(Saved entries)
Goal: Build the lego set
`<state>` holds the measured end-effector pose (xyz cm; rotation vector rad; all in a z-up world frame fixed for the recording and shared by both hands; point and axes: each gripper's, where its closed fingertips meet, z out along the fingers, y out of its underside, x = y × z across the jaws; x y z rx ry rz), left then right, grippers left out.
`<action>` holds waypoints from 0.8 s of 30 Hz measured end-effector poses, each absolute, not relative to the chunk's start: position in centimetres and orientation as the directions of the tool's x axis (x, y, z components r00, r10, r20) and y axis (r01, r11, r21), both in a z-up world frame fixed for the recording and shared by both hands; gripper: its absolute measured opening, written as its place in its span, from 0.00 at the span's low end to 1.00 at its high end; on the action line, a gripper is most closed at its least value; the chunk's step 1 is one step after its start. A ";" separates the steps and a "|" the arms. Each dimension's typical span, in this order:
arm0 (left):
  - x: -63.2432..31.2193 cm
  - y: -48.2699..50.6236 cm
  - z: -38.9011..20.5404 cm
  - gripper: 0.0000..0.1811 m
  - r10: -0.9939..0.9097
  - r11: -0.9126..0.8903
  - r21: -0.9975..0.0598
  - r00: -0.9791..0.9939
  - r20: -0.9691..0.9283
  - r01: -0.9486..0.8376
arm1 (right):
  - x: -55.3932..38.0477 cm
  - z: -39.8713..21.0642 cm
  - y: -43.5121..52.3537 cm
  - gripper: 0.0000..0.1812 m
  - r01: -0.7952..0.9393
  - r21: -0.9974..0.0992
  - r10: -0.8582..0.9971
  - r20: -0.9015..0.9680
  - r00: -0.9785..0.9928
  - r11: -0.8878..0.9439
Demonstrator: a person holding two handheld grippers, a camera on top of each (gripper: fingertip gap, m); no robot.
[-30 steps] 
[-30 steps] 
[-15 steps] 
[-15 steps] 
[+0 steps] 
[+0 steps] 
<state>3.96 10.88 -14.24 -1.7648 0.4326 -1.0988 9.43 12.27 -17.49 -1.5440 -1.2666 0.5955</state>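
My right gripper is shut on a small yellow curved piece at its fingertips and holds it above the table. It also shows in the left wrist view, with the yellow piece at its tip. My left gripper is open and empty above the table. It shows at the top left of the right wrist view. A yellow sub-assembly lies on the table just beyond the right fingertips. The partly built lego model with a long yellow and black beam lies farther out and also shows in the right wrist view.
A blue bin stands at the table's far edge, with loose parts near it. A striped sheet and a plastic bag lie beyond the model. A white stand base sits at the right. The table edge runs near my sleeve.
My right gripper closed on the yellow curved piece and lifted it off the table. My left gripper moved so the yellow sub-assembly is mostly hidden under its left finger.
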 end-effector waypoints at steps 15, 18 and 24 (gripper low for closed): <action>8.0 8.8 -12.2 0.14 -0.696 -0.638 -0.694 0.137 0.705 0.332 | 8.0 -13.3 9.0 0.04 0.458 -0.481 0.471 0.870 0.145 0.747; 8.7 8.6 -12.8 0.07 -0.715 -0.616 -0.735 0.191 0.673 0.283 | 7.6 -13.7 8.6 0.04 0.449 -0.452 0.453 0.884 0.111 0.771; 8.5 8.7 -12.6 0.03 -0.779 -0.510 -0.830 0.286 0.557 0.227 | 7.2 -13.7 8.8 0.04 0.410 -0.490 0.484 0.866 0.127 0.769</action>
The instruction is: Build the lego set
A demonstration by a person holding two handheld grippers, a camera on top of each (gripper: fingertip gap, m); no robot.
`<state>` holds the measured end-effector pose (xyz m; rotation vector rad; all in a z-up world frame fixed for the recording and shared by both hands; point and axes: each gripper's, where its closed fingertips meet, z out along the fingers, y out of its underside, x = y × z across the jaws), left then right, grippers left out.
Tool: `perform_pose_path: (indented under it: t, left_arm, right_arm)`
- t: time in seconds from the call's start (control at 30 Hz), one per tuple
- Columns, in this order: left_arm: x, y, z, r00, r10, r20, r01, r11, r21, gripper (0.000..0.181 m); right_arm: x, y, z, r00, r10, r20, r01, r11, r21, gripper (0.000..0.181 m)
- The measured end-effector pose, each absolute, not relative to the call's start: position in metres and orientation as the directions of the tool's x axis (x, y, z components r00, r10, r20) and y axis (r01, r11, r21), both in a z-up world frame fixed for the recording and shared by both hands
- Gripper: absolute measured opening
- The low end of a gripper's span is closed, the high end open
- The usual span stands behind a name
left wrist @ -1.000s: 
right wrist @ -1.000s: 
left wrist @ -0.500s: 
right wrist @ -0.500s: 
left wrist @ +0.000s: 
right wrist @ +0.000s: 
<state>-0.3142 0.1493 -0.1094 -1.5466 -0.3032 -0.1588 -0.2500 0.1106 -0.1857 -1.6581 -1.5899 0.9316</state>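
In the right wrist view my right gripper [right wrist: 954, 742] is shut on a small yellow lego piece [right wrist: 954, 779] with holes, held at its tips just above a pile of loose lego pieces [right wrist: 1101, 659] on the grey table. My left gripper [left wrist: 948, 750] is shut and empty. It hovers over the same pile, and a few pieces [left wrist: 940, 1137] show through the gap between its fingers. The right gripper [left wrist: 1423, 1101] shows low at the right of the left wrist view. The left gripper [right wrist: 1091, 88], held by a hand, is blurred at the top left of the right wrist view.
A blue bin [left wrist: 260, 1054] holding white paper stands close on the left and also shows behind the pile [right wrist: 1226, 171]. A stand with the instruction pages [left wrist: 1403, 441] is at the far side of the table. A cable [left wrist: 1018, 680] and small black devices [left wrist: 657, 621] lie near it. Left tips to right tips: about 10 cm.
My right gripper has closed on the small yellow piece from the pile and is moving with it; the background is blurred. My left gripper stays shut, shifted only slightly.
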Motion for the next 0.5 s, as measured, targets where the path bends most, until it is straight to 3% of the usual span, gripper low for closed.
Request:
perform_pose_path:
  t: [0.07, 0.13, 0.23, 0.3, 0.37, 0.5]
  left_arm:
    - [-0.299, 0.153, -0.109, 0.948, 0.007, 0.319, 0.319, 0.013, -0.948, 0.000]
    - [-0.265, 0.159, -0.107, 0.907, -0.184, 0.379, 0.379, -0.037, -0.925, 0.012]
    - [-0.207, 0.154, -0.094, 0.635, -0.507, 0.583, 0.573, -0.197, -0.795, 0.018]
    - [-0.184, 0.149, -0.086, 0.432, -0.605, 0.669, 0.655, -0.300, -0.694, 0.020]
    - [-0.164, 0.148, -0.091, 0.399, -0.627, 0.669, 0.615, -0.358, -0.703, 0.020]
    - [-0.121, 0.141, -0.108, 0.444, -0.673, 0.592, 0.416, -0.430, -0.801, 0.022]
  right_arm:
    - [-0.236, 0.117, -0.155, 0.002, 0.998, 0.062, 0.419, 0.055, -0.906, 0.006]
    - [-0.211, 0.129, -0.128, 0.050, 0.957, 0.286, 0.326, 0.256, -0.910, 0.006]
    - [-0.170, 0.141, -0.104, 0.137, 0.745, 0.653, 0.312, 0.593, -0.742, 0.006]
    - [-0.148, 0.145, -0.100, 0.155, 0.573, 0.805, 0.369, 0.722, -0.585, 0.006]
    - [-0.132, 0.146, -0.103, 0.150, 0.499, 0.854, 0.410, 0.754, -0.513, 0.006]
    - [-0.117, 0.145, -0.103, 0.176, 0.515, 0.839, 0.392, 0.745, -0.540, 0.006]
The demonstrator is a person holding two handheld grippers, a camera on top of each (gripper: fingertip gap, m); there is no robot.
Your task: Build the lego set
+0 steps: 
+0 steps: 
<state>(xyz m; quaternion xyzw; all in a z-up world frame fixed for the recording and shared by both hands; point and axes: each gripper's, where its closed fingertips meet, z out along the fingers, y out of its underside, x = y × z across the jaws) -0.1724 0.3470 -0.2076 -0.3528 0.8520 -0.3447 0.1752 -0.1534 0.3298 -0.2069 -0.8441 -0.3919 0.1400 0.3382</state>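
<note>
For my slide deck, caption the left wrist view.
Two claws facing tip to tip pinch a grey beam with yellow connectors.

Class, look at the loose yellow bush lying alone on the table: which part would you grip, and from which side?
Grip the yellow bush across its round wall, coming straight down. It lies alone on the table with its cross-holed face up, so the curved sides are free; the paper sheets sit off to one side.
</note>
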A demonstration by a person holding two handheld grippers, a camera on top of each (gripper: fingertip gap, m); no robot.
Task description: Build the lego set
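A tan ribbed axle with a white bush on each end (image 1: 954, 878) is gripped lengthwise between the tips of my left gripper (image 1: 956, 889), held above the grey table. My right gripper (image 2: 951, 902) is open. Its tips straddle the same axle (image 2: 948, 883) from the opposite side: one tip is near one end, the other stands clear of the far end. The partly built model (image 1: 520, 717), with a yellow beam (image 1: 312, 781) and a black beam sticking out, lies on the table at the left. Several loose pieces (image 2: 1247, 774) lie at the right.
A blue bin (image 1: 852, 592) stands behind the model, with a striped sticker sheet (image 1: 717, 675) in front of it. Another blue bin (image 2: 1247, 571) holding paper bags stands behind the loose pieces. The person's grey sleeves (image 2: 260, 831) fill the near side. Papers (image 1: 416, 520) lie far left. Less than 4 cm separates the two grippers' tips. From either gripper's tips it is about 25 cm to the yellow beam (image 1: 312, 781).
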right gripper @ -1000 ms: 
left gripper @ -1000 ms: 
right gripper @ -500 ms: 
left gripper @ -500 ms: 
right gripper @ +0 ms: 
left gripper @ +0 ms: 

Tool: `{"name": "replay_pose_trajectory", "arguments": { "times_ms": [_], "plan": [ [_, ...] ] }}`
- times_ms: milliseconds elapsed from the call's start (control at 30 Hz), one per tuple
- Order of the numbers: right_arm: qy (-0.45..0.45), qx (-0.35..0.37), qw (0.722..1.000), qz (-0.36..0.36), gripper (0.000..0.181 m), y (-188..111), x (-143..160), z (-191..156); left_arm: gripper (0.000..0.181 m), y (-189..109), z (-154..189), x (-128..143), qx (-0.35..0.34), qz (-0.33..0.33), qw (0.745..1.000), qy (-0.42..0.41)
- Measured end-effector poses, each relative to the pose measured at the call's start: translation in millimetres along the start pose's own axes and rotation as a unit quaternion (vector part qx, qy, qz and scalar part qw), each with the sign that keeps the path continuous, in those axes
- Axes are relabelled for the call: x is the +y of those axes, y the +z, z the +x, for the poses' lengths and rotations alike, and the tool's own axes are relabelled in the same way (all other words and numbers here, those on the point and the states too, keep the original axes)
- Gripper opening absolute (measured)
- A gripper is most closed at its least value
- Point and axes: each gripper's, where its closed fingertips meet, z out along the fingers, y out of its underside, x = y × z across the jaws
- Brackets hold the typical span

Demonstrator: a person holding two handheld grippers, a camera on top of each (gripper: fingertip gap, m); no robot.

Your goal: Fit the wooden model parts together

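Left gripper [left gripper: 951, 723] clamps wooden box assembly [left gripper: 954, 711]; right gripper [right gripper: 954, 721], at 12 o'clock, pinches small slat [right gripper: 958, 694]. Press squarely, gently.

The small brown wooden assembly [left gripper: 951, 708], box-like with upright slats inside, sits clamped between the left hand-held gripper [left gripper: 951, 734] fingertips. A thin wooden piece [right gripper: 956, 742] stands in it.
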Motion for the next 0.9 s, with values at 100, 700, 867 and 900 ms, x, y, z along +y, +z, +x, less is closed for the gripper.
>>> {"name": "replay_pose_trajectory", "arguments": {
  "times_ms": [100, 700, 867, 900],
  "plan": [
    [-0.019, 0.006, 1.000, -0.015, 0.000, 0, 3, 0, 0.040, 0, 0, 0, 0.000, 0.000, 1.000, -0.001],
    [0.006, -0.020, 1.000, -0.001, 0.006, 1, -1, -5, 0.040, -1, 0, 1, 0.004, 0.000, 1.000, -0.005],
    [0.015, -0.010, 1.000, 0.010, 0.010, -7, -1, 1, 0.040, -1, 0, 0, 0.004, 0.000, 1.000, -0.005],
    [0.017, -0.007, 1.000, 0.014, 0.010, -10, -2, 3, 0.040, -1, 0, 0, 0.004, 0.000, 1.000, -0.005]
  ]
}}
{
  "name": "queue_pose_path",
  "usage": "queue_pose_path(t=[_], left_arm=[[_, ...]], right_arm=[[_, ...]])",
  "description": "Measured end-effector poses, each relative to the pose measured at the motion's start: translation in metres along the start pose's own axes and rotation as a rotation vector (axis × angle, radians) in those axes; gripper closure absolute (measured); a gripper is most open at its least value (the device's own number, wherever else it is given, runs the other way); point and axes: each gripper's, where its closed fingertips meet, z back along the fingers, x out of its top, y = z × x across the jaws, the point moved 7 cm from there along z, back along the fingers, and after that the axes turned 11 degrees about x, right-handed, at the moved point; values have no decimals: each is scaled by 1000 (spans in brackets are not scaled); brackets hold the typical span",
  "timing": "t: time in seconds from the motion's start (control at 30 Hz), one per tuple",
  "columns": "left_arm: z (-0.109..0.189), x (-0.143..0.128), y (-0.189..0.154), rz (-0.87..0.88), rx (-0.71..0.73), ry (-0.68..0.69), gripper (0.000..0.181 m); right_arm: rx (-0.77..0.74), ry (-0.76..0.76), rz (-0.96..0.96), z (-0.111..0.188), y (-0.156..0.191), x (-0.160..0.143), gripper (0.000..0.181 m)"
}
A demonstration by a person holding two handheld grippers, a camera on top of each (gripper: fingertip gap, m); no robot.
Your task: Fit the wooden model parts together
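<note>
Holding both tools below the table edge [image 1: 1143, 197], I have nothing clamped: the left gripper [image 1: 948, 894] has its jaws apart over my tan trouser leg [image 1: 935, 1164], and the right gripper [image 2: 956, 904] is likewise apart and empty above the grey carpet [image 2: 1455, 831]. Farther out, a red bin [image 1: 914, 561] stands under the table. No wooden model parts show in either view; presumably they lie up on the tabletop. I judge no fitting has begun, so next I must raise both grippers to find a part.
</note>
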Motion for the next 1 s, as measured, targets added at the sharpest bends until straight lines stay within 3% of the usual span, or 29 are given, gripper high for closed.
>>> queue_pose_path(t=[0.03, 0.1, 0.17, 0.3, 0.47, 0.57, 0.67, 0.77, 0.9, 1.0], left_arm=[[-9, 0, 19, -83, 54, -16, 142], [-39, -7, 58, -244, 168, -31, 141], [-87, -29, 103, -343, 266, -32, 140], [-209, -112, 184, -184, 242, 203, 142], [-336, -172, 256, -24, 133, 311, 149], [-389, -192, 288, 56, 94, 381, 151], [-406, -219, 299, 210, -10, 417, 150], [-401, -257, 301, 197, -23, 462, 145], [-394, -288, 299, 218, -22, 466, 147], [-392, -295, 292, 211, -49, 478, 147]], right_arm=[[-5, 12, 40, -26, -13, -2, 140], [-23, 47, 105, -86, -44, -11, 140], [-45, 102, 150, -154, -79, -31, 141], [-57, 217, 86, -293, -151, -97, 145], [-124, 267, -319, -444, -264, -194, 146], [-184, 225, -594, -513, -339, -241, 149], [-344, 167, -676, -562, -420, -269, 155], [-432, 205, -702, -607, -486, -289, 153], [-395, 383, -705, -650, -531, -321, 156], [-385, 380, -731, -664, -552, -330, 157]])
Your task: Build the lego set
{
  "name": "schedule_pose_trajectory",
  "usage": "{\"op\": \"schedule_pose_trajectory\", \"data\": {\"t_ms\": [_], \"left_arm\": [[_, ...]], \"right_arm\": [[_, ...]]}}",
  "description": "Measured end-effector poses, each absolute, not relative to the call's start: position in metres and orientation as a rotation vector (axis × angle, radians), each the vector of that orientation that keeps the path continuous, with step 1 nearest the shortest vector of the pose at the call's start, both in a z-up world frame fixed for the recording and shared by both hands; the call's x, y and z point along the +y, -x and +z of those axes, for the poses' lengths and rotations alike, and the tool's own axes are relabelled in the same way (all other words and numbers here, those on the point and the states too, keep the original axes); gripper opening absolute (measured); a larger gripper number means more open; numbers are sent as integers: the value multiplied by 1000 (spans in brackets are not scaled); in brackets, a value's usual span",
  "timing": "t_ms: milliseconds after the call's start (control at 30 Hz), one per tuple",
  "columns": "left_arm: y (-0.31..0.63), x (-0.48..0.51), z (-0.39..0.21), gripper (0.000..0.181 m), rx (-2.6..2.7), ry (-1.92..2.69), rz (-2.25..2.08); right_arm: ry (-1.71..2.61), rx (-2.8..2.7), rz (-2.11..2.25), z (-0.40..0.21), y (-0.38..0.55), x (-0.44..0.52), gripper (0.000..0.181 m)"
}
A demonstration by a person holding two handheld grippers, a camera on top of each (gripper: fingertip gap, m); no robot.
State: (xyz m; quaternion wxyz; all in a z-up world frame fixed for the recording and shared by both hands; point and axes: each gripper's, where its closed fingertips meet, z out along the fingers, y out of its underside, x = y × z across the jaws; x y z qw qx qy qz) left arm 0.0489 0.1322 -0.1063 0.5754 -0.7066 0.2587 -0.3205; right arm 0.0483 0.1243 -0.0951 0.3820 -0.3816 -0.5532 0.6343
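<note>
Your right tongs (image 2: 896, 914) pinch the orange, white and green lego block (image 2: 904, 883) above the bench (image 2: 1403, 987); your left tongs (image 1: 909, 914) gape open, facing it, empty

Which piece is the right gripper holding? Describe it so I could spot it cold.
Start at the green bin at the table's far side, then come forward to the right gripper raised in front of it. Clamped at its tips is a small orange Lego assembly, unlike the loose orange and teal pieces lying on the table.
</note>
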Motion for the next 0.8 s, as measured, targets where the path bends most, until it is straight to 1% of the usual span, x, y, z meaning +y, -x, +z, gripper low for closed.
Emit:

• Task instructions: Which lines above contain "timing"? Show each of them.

• Output for this task:
  "timing": "t: time in seconds from the motion's start (control at 30 Hz), one per tuple",
  "timing": "t_ms: milliseconds after the call's start (control at 30 Hz), one per tuple",

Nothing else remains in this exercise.